From about 1629 time until about 1648, or later, Wadsworth was actively engaged as an anti-Catholic priest hunter and a spy against the High Church Anglican followers of Laudianism, even testifying against Archbishop William Laud on his trial. This business appears, however, not to have been always profitable, for he presented more than one petition for moneys due out of "popish relics seized on his information", or as recompense for his bringing "Jesuits and papists" to conviction.

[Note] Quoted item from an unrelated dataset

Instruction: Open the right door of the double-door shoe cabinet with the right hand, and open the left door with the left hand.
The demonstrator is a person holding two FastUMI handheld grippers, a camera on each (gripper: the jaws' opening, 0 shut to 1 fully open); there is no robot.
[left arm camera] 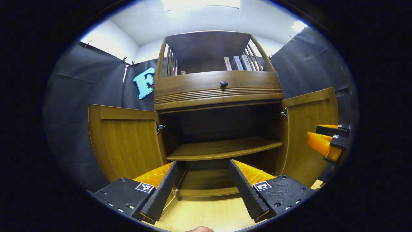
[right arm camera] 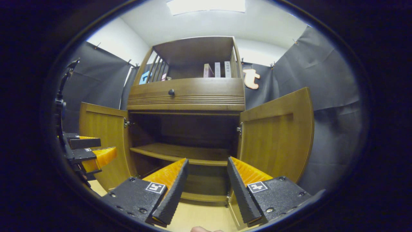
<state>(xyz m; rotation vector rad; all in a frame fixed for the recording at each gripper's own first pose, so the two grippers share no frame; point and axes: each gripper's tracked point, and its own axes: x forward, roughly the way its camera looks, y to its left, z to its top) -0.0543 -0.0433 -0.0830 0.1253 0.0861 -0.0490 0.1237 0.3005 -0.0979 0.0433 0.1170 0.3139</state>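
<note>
The wooden shoe cabinet stands with both doors swung wide. Its left door and right door angle outward, baring a dark interior with one shelf. My left gripper is open in front of the cabinet's middle, touching nothing. My right gripper is open too, just left of the right door's lower edge, with nothing between its fingers. In the left gripper view the right gripper shows at the far right; in the right gripper view the left gripper shows at the far left.
Above the doors runs a drawer with a dark round knob. An open top shelf holds a few books. Pale wooden floor lies before the cabinet. Black cloth walls stand on both sides.
</note>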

The last heard of him is Sanderson's account in Life of James I, "Mr. Waddesworth, a renegade, proselyte, Turncote of any religion, and every trade … is now living, 1655, a common Hackney to the basest Catchpole Bayliffs" in Westminster.

==Other works==
Wadsworth also wrote:
1. The Present Estate of Spayne, or a true Relation, London, 1630, 4to; and translated from the Italian.
2. The European Mercury, with a Catalogue of the principal Fairs, Marts, London, 1641, 8vo (imprimatur of Tho. Wykes, 23 March 1639).
From the Spanish he translated:
1. A Curious Treatise of the Nature and Quality of Chocolate, by Antonio Colmenero, London, 1640, 4to; published under the name of Don Diego de Vades-foote; republished as Chocolate, or an Indian Drink, London, 1652, 8vo, with a new Address to the Gentryand Directions how to make and where to get it.
2. The Civil Wars of Spain by Prudencio de Sandoval, historiographer to Philip III, London, 1652, fol. The Memoires of Mr. James Wadswort (London, 1679, 4to, 1680, 4to) consist of the autobiographical portions of his Pilgrim, issued apparently after the writer's death.